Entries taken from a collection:
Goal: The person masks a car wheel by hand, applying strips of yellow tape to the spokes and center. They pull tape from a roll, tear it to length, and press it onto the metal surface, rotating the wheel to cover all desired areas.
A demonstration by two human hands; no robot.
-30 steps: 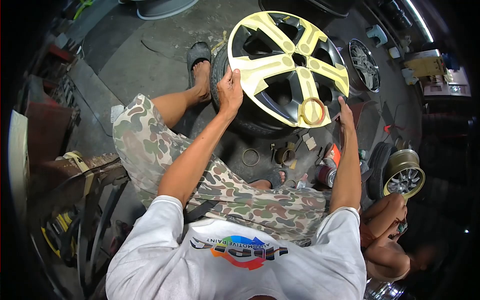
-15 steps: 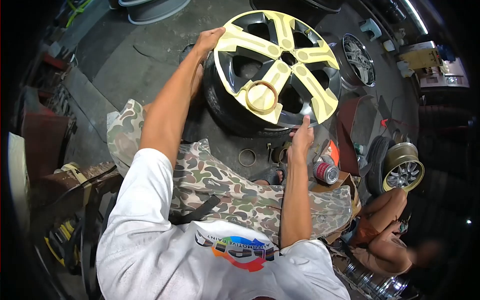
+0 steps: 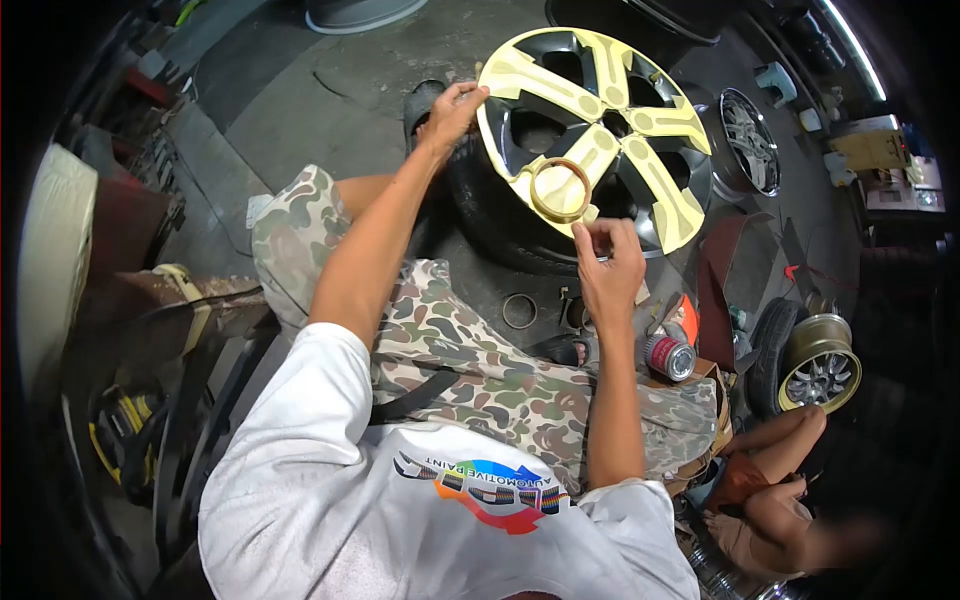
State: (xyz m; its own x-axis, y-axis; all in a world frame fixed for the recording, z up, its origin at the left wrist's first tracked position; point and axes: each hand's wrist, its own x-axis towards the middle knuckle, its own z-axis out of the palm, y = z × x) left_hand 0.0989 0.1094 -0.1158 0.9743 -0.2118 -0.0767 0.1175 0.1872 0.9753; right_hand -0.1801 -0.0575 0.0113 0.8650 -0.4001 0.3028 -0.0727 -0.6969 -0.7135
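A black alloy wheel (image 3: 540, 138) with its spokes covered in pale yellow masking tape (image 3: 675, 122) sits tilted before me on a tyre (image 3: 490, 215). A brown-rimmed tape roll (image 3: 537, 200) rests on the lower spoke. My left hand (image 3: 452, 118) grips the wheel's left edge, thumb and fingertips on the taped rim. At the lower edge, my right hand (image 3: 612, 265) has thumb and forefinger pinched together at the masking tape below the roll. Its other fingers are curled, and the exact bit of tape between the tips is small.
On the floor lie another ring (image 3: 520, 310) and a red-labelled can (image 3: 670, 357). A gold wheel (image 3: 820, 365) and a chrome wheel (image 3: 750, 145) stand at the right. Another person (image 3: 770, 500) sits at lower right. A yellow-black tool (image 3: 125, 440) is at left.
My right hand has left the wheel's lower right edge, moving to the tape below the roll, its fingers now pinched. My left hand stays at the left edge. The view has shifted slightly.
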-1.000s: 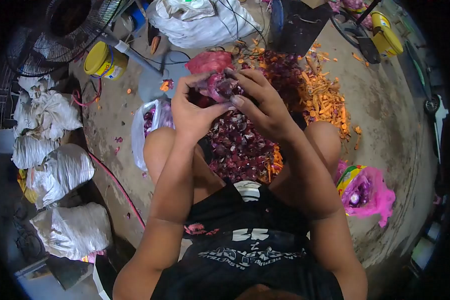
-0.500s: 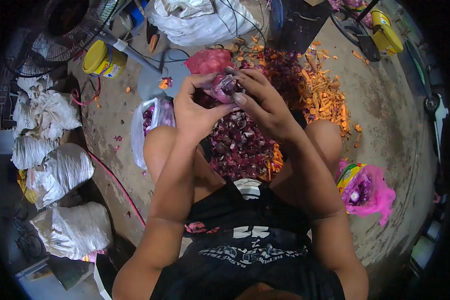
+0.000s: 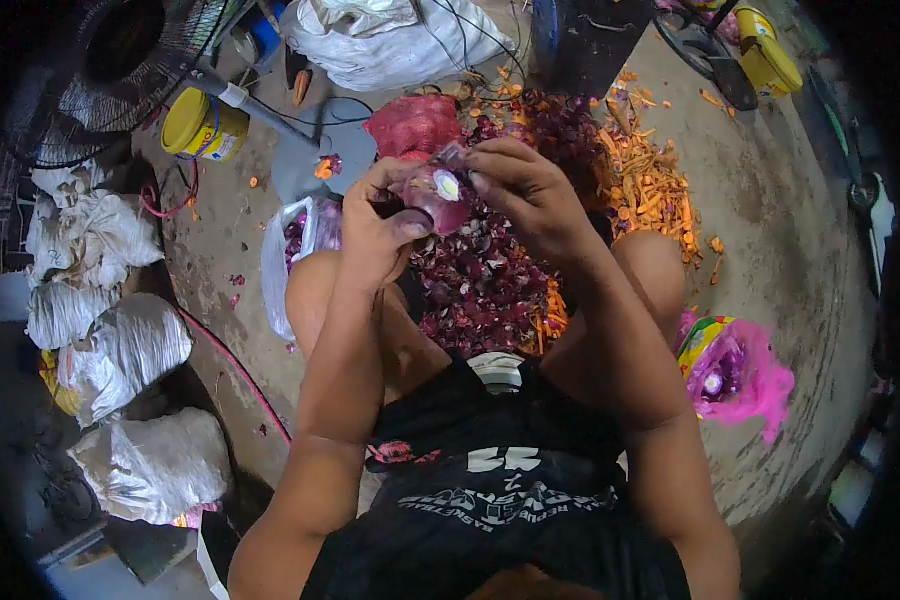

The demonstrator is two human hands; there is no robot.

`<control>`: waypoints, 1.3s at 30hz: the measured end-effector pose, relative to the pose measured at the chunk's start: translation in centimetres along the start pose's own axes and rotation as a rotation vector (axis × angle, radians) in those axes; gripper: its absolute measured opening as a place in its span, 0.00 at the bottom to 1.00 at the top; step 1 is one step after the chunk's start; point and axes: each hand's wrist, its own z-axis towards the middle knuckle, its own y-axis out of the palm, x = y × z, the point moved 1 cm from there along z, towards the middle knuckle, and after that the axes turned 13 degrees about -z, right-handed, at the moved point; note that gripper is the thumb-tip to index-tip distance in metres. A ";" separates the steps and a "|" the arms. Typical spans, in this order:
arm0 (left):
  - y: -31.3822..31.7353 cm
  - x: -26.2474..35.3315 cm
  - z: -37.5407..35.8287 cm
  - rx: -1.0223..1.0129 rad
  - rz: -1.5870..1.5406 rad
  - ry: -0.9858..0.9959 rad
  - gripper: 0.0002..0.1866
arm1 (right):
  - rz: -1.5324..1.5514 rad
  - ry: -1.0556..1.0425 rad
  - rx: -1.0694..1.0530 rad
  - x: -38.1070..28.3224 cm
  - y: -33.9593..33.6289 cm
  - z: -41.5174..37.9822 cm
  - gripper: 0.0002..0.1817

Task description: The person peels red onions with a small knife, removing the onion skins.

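Note:
My left hand (image 3: pixel 380 215) is wrapped round a red onion (image 3: pixel 440 203), thumb at its lower side, with a pale cut end facing up. Just right of it, my right hand (image 3: pixel 530 195) is closed in a pinch, and a thin greyish-purple piece of onion skin (image 3: pixel 452 155) shows at its fingertips. Below both hands, between my knees, lies a heap of dark red onion skins (image 3: pixel 485 290). Behind the onion rests a red mesh sack (image 3: pixel 413 122).
Orange carrot peelings (image 3: pixel 655 190) are piled at the right. A clear plastic bag of onions (image 3: pixel 305 240) stands by my left knee, a pink bag (image 3: pixel 755 375) beyond my right. White sacks (image 3: pixel 130 345), a fan (image 3: pixel 120 60) and a yellow bucket (image 3: pixel 205 125) are at the left.
The onion has turned so its pale cut end shows. My right fingers have come off its side and now pinch skin at its upper right.

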 end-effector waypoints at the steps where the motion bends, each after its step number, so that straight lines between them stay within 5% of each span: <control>1: -0.2 -0.1 0.0 -0.058 -0.144 -0.037 0.35 | -0.051 -0.027 -0.001 0.7 0.2 0.0 0.16; 4: 0.8 0.1 0.2 0.081 -0.274 -0.059 0.36 | 0.032 0.112 0.058 1.3 -0.2 0.2 0.16; 11: 0.1 0.1 0.5 -0.089 -0.380 -0.035 0.38 | 0.180 0.377 0.222 2.6 -1.1 0.4 0.21; 18: 0.8 0.1 0.7 0.038 -0.158 -0.023 0.37 | -0.569 0.519 -0.203 1.2 -2.9 0.4 0.23; 27: 1.7 -1.1 2.1 0.166 0.298 0.164 0.37 | -0.344 0.078 0.088 1.3 -1.9 0.2 0.22; 39: 2.5 -1.2 2.6 0.151 0.259 0.232 0.37 | -0.063 0.070 0.190 1.5 -0.4 0.7 0.24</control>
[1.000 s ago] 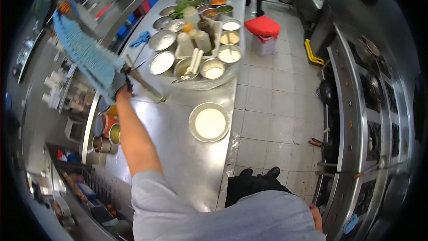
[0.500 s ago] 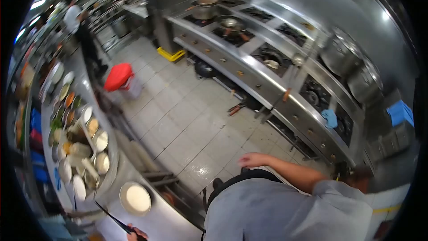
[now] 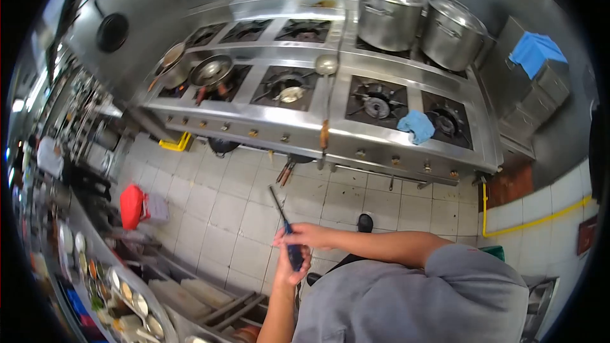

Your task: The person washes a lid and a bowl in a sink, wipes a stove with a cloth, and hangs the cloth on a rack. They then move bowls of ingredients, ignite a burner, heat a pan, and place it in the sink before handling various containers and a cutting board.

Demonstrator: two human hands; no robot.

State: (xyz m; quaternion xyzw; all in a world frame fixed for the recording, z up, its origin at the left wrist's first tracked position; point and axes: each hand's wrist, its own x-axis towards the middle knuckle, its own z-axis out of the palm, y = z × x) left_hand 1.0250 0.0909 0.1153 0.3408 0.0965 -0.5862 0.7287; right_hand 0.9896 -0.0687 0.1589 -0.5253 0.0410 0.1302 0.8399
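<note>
At six o'clock, my left hand (image 3: pixel 286 268), fingers curled, is gripping a slim, dark-blue, plastic-looking, rod-nosed tool (image 3: pixel 294 256) pointing toward eleven; my right hand (image 3: pixel 309 235) is touching it, whether pinching I can't tell. I'm judging a firm, tip-clear grip best.

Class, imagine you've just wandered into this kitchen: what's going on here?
A person in a grey shirt faces a long stainless-steel stove, gripping a slim dark-blue tool with a long dark rod in the left hand; the right hand seems to touch it too. The rod points towards the stove without touching it. A crumpled light-blue cloth lies between two front burners, and two tall lidded metal pots stand at the back right.
</note>
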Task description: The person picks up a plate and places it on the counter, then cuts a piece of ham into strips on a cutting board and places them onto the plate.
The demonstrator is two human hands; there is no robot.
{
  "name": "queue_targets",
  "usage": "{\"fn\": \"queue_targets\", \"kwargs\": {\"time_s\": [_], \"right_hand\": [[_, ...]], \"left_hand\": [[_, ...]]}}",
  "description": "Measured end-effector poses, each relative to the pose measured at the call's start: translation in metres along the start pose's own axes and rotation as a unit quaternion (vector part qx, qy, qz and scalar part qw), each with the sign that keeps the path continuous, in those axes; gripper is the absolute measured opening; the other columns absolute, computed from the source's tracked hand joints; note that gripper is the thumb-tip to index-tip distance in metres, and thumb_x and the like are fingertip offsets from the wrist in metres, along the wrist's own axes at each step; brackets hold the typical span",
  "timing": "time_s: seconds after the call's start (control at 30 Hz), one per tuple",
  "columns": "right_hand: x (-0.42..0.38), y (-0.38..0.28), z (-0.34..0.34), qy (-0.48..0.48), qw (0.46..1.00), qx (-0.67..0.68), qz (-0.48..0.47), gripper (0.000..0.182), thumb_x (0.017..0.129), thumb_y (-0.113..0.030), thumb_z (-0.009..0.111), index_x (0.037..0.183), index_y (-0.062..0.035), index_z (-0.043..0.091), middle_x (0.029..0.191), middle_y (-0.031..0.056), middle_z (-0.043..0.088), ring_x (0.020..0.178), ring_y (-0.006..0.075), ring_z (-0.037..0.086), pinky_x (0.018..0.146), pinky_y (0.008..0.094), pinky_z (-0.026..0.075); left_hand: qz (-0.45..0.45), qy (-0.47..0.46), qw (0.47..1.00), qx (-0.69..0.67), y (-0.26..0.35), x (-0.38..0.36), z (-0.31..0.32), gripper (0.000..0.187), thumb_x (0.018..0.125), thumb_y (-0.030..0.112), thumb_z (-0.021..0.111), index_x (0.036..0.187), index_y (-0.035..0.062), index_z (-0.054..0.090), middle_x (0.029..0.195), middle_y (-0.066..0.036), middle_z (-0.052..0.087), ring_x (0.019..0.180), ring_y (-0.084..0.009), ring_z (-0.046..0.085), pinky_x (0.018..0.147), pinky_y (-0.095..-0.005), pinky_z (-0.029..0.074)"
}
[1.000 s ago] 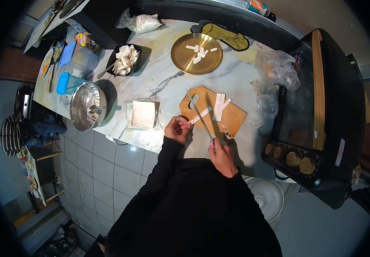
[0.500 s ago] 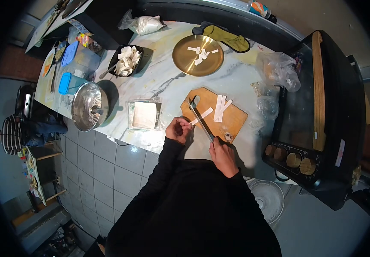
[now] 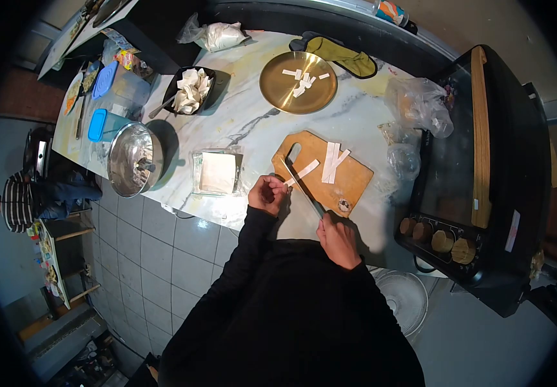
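A knife is in my right hand, its fingers wrapped round the handle. The blade slants up and left over the wooden cutting board and lies across a pale flat strip. At the near left edge of the board, the fingers of my left hand pinch the lower end of that strip, close to the blade. Several more strips overlap on the board's right half. Beyond the board, a gold round plate carries small cut pieces of the same pale sheet.
To the left sit a pack of square pale sheets, a metal bowl and a black bowl of folded pieces. A black oven and plastic bags stand right. A person in stripes is far left.
The knife has shifted left along the strip, closer to my left fingertips. My left hand has hardly moved.
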State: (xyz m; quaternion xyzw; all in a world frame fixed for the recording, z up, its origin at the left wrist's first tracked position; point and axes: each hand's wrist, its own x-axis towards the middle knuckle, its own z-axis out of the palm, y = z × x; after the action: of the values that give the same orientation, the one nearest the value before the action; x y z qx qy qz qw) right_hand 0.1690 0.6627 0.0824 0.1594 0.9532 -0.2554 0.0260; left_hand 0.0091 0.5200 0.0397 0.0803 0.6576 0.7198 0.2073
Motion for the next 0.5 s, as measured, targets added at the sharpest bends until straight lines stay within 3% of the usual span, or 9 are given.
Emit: {"fn": "queue_targets", "kwargs": {"time_s": [0.07, 0.17, 0.3, 0.4, 0.5], "right_hand": [[0.002, -0.002, -0.011, -0.065, 0.997, 0.009, 0.030, 0.026, 0.094, -0.024, 0.055, 0.107, -0.0019, 0.057, 0.067, 0.0217, 0.062, 0.065, 0.0433, 0.062, 0.063, 0.0531, 0.047], [-0.003, -0.001, -0.004, -0.010, 1.000, 0.001, 0.014, 0.026, 0.094, -0.024, 0.055, 0.108, -0.0019, 0.057, 0.066, 0.0224, 0.061, 0.064, 0.0431, 0.061, 0.062, 0.0526, 0.047], [0.000, -0.003, -0.011, -0.057, 0.998, 0.017, 0.023, 0.025, 0.095, -0.024, 0.054, 0.105, -0.0015, 0.057, 0.067, 0.0225, 0.062, 0.064, 0.0436, 0.061, 0.062, 0.0527, 0.047], [0.000, -0.005, -0.017, 0.001, 1.000, 0.014, 0.004, 0.022, 0.095, -0.023, 0.053, 0.099, -0.0014, 0.056, 0.064, 0.0226, 0.061, 0.061, 0.0439, 0.061, 0.060, 0.0532, 0.047], [0.002, -0.011, -0.028, 0.006, 0.996, 0.092, 0.006, 0.022, 0.096, -0.022, 0.053, 0.098, -0.0009, 0.056, 0.059, 0.0226, 0.059, 0.058, 0.0438, 0.060, 0.057, 0.0533, 0.047]], "left_hand": [[-0.004, 0.002, 1.000, -0.006, -0.001, -0.001, 0.000, 0.019, 0.086, -0.010, 0.061, 0.098, -0.0029, 0.048, 0.087, -0.009, 0.061, 0.080, -0.0147, 0.065, 0.078, -0.0267, 0.054], [0.002, 0.003, 1.000, -0.018, -0.002, 0.001, 0.001, 0.019, 0.086, -0.011, 0.062, 0.097, -0.0028, 0.048, 0.086, -0.009, 0.061, 0.079, -0.0146, 0.065, 0.078, -0.0266, 0.054], [0.002, 0.000, 1.000, -0.001, 0.001, 0.000, 0.000, 0.020, 0.086, -0.010, 0.062, 0.097, -0.0027, 0.047, 0.086, -0.009, 0.061, 0.079, -0.0146, 0.065, 0.078, -0.0265, 0.054], [0.000, -0.001, 1.000, 0.003, 0.002, 0.001, 0.001, 0.020, 0.086, -0.011, 0.062, 0.097, -0.0027, 0.048, 0.087, -0.008, 0.061, 0.080, -0.0146, 0.065, 0.078, -0.0262, 0.054], [0.003, 0.001, 1.000, 0.000, 0.000, 0.001, 0.001, 0.020, 0.085, -0.011, 0.062, 0.098, -0.0026, 0.049, 0.087, -0.008, 0.061, 0.080, -0.0142, 0.065, 0.078, -0.0258, 0.054]]}}
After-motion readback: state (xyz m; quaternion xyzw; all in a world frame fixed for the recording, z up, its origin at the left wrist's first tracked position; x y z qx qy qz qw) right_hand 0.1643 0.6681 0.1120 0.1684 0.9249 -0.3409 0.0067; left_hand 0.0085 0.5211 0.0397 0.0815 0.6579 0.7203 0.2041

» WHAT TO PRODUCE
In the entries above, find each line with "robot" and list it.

» YOUR SOLUTION
A demonstration by two human hands; no robot.
The demonstrator is two human hands; there is no robot.
Demonstrator: two human hands; no robot.
The demonstrator is two human hands; there is no robot.

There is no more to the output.